Tuesday, September 30, 2008

Eloisa Cartenero

La Boca is another land contrasted to its neighbor, San Telmo. Grand romantic facades and cobblestone in the heart of tangoland awe the tourist in you, but walking along Brandsen st. in the heart of working class Buenos Aires, it is hard to deny that life is lived with passion and pain close at hand. The starch contrast of the two communities is a thing itself. Needless to say, real life is a strange and beautiful thing; precisely the thought process strolling along the street, until edifice 647. One might notice it without the number; it is the one with wheat pasting and paint, and graffiti. It is the one called Eloisa Cartonera.

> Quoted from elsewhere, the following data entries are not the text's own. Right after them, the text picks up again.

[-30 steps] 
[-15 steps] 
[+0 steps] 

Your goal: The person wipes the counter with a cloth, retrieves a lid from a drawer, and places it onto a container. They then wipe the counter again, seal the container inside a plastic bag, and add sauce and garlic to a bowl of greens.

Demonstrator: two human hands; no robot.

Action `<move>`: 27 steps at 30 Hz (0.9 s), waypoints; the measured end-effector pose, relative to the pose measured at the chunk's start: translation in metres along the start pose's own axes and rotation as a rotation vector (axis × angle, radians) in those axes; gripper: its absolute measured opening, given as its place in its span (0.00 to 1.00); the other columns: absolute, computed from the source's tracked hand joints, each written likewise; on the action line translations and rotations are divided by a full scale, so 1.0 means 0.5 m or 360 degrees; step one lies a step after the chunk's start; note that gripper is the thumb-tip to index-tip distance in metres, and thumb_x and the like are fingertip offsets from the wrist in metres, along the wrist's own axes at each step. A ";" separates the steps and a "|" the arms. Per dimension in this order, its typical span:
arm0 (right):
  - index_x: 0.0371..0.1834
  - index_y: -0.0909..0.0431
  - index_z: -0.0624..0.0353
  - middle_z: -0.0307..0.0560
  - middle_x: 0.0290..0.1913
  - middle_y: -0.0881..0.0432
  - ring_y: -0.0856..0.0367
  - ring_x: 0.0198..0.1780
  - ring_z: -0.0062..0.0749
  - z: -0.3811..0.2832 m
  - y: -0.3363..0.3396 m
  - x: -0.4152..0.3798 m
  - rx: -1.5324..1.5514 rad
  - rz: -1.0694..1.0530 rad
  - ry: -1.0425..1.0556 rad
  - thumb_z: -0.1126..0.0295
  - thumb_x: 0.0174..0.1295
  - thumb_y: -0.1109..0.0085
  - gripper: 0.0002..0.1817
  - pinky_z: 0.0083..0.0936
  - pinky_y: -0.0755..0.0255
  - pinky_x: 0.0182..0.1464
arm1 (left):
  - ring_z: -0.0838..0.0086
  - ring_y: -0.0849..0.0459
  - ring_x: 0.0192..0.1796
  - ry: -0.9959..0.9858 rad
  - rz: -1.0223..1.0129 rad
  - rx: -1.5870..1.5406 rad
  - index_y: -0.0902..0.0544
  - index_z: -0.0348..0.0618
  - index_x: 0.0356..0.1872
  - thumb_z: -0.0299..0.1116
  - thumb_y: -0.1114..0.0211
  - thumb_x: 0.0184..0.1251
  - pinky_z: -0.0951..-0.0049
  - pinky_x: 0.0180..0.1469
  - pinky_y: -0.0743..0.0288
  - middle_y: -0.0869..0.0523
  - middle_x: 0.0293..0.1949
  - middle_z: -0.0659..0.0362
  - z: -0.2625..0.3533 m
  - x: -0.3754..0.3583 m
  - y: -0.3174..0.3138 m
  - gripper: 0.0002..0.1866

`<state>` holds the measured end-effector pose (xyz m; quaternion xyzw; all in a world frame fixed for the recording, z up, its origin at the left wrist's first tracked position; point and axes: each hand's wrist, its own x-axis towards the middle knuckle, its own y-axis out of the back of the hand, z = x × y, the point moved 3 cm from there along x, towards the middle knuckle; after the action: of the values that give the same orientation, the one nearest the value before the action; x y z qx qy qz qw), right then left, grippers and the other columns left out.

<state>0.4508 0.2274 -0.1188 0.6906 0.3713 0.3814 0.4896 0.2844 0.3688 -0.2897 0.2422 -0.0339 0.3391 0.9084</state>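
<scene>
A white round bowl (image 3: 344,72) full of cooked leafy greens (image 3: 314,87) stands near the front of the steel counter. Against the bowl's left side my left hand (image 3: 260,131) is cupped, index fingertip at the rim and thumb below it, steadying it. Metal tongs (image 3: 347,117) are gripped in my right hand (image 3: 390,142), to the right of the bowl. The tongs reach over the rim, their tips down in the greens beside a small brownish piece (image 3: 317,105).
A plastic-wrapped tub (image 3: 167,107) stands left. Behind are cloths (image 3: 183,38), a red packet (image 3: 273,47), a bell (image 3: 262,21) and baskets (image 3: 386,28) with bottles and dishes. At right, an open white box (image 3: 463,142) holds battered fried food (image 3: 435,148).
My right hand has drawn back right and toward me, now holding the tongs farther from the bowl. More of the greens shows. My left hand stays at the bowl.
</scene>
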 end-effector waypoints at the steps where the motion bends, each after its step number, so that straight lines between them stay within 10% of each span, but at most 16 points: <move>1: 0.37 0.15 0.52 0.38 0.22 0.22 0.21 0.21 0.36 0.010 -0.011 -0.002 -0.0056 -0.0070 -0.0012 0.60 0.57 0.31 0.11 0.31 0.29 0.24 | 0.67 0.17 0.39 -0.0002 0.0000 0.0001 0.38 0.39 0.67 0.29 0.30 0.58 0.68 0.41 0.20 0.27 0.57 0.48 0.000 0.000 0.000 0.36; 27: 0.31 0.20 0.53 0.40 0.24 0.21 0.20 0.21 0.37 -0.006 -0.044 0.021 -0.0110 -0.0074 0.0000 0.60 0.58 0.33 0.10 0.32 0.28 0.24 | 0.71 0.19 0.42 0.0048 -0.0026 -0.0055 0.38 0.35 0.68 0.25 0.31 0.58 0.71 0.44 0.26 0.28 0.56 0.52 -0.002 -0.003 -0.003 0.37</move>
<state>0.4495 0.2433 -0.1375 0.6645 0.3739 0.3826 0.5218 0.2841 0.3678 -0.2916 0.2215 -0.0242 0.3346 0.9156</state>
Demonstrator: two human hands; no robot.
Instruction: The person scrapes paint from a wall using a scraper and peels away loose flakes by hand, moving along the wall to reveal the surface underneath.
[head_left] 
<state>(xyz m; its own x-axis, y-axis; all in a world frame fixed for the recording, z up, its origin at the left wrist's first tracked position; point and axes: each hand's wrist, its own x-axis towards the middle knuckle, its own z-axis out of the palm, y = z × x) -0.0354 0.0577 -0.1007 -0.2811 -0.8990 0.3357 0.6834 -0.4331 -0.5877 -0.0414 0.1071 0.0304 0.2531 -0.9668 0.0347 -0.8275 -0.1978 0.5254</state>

Stumbling onto this place might be an independent mover and shaker’s wet dream. The inside consists of (how’s your Spanish?)- carton: cardboard, lots of cardboard; cardboard books; cardboard art; cut up cardboard; new and old cardboard. There is also a printing press, and there are people. Six community minded people, who have run the colorful cardboard cooperative since 2003. Not all began with the Coop, but presently there is an equally colorful staff (all brown) of Argentines, a Chilean, and a Columbian. Inside, these community minded folk turn cardboard into art and inside they provide the city’s Cartoneros with a more stable income. Cartoneros are the people that you see, at night or in the morning, collecting carton. Not the garbage-men but individual people often on bicycles, roaming the streets in search of this specific waste. Suffice it to say a hard, if not inhuman mode of survival. Eloisa Cartenera buys the cardboard at $1.50/kilo, a much higher rate then most other purchasers, and uses it for art and book making.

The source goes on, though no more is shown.